Like mother, like daughter

The dawn is always silent in the morning, except if you are a parent with a young child. “Mummy! “Daddy!” This is what my husband hears when our daughter cries out. It’s different for me. I am usually rudely woken up by the vibrating baby alarm while in deep slumber. Like my daughter, I am severe to profoundly hearing impaired. If I didn’t have the warning, I would sleep through the night. I would gladly let someone else do that wake-up duty!

My family has always considered me to be the exception when it comes to hearing loss. It was thought that my cochlea did not develop properly because of an infection contracted during my mother’s pregnancy. It was a bit naive of me to expect that my child would also have a hearing impairment. Isabelle’s diagnosis made me realize that the saying ‘like mother like daughter’ was more accurate than I had hoped. This disability has not stopped me from doing what I love, and I’m determined to pass on this mental strength to my daughter.

When you suddenly become responsible for a child, your life changes drastically. I had to make some small adjustments to ensure Isabelle was safe 24/7. I have mentioned that I have a video alarm on my bed, which vibrates whenever Isabelle’s room makes a loud noise. It is the most essential piece of equipment for me as my husband works away a lot. My alarm allows me to be alert when I am parenting alone. With the vibration alarm clock and fire alarms, I am lucky to wake up naturally these days.
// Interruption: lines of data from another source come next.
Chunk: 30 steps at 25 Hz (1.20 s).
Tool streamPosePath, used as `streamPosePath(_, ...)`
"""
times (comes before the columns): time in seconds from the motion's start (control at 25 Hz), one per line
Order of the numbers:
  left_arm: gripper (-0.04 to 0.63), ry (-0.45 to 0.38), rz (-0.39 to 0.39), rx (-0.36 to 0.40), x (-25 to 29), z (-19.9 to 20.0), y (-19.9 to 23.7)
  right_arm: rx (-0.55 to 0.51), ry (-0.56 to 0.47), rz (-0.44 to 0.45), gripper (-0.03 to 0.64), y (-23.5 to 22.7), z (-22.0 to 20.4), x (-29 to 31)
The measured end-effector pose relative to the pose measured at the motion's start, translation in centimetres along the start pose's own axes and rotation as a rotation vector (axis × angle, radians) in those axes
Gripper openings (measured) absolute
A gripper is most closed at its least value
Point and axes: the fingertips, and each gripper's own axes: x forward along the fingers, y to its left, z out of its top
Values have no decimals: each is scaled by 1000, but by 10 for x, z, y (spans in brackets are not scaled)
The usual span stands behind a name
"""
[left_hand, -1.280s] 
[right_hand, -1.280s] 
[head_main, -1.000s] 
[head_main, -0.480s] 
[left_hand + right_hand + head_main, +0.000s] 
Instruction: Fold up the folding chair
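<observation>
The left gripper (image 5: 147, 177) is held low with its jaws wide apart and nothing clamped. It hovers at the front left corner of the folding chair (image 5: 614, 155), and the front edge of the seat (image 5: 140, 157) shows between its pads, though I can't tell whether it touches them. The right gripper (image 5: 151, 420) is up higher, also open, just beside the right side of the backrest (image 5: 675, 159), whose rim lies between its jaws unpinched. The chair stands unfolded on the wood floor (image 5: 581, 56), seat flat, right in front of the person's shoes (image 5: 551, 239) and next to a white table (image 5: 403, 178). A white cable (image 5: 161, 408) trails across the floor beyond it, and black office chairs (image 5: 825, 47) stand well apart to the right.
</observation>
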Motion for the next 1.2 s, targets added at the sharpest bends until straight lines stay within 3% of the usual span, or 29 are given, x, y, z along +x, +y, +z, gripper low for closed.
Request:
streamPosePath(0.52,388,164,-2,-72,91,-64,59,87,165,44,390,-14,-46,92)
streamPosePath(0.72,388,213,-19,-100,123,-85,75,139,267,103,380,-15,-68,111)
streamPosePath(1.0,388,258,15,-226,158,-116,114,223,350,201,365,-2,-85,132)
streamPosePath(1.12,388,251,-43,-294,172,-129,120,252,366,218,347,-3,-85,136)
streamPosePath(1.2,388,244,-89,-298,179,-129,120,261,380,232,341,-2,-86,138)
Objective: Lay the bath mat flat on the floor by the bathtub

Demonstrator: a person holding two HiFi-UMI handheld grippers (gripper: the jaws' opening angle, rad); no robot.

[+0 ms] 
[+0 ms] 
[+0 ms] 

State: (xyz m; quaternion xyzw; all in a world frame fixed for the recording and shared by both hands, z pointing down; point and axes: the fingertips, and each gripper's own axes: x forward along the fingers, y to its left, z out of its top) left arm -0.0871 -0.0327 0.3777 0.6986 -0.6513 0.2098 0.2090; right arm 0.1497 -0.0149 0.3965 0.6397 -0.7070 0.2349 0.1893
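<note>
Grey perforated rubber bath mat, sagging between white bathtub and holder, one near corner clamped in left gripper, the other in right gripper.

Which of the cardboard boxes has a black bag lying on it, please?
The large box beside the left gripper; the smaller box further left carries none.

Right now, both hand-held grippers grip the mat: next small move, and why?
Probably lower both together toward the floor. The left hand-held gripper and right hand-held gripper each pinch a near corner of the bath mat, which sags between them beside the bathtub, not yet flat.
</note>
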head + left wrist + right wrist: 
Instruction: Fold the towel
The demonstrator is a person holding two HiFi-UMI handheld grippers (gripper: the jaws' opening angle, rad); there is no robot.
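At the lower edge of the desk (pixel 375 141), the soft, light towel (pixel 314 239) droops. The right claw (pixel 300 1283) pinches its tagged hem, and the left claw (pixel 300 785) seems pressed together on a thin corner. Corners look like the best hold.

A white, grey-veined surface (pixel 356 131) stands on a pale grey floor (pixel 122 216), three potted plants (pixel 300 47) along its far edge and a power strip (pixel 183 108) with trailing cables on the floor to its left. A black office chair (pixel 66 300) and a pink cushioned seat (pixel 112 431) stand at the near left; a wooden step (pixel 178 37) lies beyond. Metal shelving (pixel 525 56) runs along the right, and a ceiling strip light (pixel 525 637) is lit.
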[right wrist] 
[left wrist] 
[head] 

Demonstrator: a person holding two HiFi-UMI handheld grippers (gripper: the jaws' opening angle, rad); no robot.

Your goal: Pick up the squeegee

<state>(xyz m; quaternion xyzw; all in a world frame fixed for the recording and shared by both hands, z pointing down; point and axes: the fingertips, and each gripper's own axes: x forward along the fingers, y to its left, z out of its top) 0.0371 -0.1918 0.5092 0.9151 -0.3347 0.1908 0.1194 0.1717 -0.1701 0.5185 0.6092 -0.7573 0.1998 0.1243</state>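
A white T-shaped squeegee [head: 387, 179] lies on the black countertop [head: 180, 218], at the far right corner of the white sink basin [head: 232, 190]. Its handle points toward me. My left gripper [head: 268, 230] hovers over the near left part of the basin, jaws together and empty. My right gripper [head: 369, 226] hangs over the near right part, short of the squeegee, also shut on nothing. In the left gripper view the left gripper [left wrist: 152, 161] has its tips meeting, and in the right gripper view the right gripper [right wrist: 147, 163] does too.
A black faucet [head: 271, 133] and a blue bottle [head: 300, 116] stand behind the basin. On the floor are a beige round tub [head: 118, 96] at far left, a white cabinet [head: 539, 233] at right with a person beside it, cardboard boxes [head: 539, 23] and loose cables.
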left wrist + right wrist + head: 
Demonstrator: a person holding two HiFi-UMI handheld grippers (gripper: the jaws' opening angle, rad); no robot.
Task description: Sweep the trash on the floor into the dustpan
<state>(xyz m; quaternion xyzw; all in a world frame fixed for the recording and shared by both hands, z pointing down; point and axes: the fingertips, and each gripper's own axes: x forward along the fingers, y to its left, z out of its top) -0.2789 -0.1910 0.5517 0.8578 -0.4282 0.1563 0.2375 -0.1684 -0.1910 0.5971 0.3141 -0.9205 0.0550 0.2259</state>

When I don’t have my hearing aid, parenting can be challenging. It’s when I go to bed, take a shower and swim. When I’m relying heavily on my visuals and lip-reading abilities, this is the time when I really depend on them. I shower as soon as my husband leaves the house for work or as fast as possible to prevent Isabelle from discovering my makeup in the next room. Luckily, it hasn’t yet happened …! Without hearing her, I don’t know if she is crying, so I have to get out of the bath more than once. It’s just the way it is. I have no idea how to change it. We’ve both adapted to the idea of taking my daughter to swim lessons. We both lip-read and use sign language during this time. I also make sure the teachers are aware of our needs so that they can face us when giving instructions.

We both live the same life when we wear our hearing aids. We both do better in quieter settings, but I don’t put any barriers to this. We attend baby and toddler groups and play cafes. These are louder than other places, but we can sign, lip-read, and ask people to repeat. I am in a unique position to be able to empathize with Isabelle, as I have experienced her situation. It’s important to learn how to adapt to the environment. As Isabelle gets older and more aware of her hearing impairment, I want to be a role model that normalizes these differences. “Mum can do it, so can I.” We get up, put our ‘ears on,’ and go.